Japanese Journal of Portal Hypertension Current issue

Efficacy and safety of edoxaban for the treatment of portal vein thrombosis in patients with cirrhosis

Aim: This study evaluated the efficacy and safety of edoxaban in treating portal vein thrombosis (PVT) in patients with cirrhosis.

Methods: A total of 69 patients diagnosed with PVT secondary to cirrhosis were included. The therapeutic effect was assessed by measuring PVT volume using dynamic computed tomography (CT).

Results: The median PVT volume at baseline was 3.42 cm³, which significantly decreased to 1.01 cm³ after 3 months of treatment (p < 0.001). The combined complete response (CR) and partial response (PR) rate was 83% at 6 months and 95% at 1 year, with sustained reduction. Multivariate analysis identified D-dimer < 6.0 μg/ml (HR 6.9, p = 0.046) and absence of hepatic encephalopathy (HR 7.2, p = 0.042) as independent predictors of successful PVT reduction at 3 months. Clinically, bleeding events occurred in 20 of 69 patients (29%). Multivariate analysis revealed serum albumin < 3.2 g/dl (HR 4.612, p = 0.015) as an independent risk factor for bleeding. Liver function and fibrosis, assessed one year after edoxaban initiation using Child-Pugh, ALBI, and FIB-4 scores, showed no significant improvement.

Conclusion: Edoxaban appears to be an effective anticoagulant and may be considered a treatment option for PVT in patients with cirrhosis.

Impact of atezolizumab plus bevacizumab on the aggravation of esophageal varices in patients with unresectable hepatocellular carcinoma

Objective: Serious adverse events such as gastrointestinal variceal bleeding have been reported in patients treated with atezolizumab plus bevacizumab (ATZ/BV) for unresectable hepatocellular carcinoma (uHCC). This study aimed to identify factors associated with the aggravation of esophageal varices (EV) in these patients.
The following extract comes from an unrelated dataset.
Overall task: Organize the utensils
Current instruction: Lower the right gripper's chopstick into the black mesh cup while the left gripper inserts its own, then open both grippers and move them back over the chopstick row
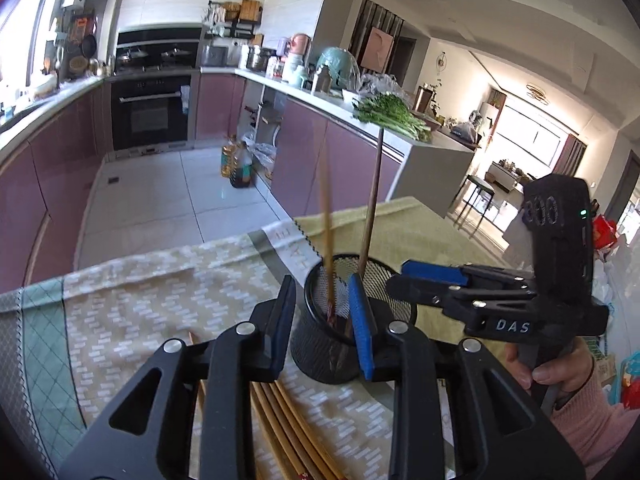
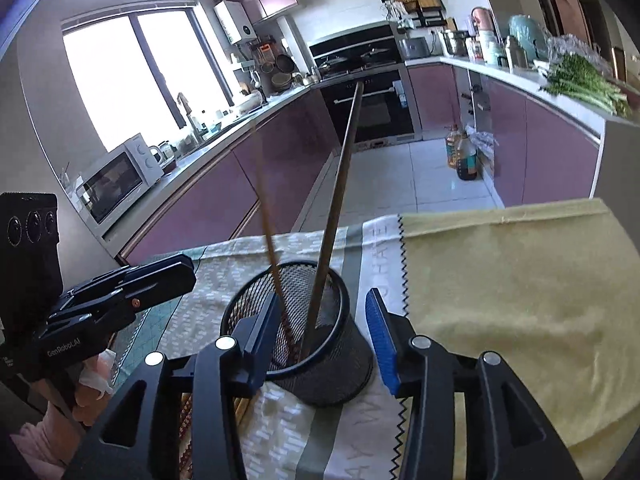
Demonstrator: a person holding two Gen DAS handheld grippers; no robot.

Methods: This retrospective study included 67 patients with uHCC who received ATZ/BV. Blood flow volume in the portal vein (PVVo) was measured using ultrasonography before and after treatment. The total shunt diameter (TSD) of three collateral veins, the left gastric, posterior gastric, and short gastric veins, and splenic volume (SV) were assessed using computed tomography. EV were evaluated by esophagogastroduodenoscopy both before and after treatment, and patients were categorized into aggravation and nonaggravation groups. Logistic regression analysis was performed to identify factors associated with EV aggravation.

Results: EV aggravation occurred in 22 patients (33%). Compared with the nonaggravation group, the aggravation group showed significantly greater increases in TSD and SV and smaller changes in PVVo. Multivariate analysis identified increases in TSD and SV above thresholds of 19.3% and 9.4%, respectively, as significant factors contributing to EV aggravation.

Conclusions: Patients showing increased TSD and SV after ATZ/BV therapy require careful monitoring and management of esophageal varices.